From the records below, set down exactly the lines starting with the line that contains "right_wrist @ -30" and going on through the line that contains "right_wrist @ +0". Nothing else is wanted.

Stored data entries
+===+

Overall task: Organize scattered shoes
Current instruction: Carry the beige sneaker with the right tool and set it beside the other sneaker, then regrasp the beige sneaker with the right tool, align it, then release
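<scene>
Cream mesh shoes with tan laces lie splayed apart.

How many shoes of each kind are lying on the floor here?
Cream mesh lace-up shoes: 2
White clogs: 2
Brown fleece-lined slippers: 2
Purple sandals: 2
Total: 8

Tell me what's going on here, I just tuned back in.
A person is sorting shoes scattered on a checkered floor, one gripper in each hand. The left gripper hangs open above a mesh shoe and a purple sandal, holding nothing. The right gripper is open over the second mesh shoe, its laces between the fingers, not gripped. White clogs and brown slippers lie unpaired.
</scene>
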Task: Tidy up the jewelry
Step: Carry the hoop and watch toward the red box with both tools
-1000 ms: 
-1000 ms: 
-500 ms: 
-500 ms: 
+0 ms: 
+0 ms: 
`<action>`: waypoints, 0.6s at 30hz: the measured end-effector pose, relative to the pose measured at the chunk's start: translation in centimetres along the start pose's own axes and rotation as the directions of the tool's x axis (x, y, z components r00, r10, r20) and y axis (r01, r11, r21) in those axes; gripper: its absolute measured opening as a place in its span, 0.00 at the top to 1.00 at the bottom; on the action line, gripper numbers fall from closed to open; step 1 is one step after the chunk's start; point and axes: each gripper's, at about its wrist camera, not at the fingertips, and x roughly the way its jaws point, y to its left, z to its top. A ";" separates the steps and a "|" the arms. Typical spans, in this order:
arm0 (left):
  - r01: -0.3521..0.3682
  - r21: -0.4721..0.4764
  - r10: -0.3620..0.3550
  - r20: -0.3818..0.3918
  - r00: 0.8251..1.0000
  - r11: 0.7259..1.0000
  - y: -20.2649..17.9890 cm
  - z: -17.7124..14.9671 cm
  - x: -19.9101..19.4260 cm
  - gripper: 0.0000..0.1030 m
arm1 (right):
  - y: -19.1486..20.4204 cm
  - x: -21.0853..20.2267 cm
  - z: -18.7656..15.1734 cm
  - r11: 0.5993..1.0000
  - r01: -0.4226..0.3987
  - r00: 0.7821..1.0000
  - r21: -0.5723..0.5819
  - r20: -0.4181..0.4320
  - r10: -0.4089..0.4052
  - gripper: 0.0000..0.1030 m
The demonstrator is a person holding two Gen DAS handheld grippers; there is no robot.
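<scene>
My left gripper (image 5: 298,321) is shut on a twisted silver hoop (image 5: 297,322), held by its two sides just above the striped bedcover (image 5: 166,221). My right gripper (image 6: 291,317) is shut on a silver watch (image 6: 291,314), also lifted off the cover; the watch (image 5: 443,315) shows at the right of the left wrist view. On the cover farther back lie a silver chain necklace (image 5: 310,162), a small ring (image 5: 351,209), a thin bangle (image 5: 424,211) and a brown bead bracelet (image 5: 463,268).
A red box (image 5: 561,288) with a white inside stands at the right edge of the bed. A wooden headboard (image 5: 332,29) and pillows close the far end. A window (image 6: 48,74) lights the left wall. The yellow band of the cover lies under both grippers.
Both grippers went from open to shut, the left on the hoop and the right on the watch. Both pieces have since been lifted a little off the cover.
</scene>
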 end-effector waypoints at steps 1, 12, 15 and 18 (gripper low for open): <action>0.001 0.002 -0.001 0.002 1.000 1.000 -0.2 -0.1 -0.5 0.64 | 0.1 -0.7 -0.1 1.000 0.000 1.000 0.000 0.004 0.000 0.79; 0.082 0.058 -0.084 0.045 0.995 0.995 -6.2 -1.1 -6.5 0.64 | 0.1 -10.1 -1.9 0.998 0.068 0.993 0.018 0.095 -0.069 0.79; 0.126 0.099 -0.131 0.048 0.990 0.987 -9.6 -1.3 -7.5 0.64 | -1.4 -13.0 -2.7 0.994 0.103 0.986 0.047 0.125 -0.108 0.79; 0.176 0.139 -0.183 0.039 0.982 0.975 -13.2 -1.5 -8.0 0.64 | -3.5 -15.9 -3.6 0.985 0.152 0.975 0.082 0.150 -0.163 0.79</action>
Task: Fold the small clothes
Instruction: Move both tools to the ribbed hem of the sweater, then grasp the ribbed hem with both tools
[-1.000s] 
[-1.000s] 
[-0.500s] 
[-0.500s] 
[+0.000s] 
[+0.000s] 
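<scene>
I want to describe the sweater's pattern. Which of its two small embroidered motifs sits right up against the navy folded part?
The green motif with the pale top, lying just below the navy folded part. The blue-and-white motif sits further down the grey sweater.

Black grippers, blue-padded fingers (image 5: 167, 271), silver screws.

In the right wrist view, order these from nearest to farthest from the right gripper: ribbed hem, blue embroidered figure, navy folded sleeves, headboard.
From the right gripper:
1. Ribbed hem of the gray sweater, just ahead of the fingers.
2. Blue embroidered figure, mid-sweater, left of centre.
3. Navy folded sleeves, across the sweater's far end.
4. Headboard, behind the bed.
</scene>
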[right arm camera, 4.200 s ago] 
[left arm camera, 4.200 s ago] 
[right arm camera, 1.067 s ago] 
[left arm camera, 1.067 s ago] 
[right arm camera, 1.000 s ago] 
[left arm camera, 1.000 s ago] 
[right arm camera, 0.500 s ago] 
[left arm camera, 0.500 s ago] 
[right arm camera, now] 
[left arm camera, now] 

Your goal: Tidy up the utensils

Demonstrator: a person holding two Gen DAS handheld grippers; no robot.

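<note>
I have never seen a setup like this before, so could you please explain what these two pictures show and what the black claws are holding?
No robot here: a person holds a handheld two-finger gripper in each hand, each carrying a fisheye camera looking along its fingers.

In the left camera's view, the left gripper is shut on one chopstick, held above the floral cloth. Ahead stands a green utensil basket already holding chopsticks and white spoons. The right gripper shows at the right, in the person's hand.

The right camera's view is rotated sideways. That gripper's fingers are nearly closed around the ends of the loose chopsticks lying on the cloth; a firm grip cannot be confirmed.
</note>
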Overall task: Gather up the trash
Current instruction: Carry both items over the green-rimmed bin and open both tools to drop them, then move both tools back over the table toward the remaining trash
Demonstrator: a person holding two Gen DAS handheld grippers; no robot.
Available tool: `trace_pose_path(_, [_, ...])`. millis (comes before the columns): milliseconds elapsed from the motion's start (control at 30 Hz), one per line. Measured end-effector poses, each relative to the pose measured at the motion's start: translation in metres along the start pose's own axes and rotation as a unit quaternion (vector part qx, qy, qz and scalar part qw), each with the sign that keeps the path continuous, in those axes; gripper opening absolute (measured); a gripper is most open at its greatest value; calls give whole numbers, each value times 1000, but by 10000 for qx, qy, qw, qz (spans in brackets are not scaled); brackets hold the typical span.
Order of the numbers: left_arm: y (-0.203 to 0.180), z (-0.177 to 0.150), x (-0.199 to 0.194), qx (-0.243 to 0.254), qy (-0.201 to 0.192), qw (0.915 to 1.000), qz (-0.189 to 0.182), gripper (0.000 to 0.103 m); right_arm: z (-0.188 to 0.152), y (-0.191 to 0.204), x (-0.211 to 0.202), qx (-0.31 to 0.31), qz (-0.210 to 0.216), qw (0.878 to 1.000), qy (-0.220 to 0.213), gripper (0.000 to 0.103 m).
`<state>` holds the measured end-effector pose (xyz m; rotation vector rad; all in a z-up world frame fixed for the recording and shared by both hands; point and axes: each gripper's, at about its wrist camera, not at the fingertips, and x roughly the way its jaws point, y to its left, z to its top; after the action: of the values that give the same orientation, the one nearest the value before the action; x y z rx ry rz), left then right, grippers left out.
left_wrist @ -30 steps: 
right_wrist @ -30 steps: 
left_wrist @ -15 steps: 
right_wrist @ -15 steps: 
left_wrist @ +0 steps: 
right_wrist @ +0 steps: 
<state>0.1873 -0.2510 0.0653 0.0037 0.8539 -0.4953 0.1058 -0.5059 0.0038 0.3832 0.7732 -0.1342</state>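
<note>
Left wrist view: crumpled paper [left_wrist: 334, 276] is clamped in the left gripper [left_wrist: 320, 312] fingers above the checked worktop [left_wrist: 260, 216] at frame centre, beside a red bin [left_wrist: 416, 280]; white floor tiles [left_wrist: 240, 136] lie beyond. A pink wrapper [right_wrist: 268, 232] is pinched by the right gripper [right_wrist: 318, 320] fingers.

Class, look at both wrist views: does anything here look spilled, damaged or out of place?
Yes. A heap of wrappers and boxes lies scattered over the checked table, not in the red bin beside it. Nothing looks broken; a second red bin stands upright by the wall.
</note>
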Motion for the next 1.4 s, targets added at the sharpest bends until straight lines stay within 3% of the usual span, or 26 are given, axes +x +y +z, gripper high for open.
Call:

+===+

§ EXERCISE SOLUTION:
right_wrist @ -30 steps: 
left_wrist @ -15 steps: 
right_wrist @ -15 steps: 
left_wrist @ +0 steps: 
right_wrist @ +0 steps: 

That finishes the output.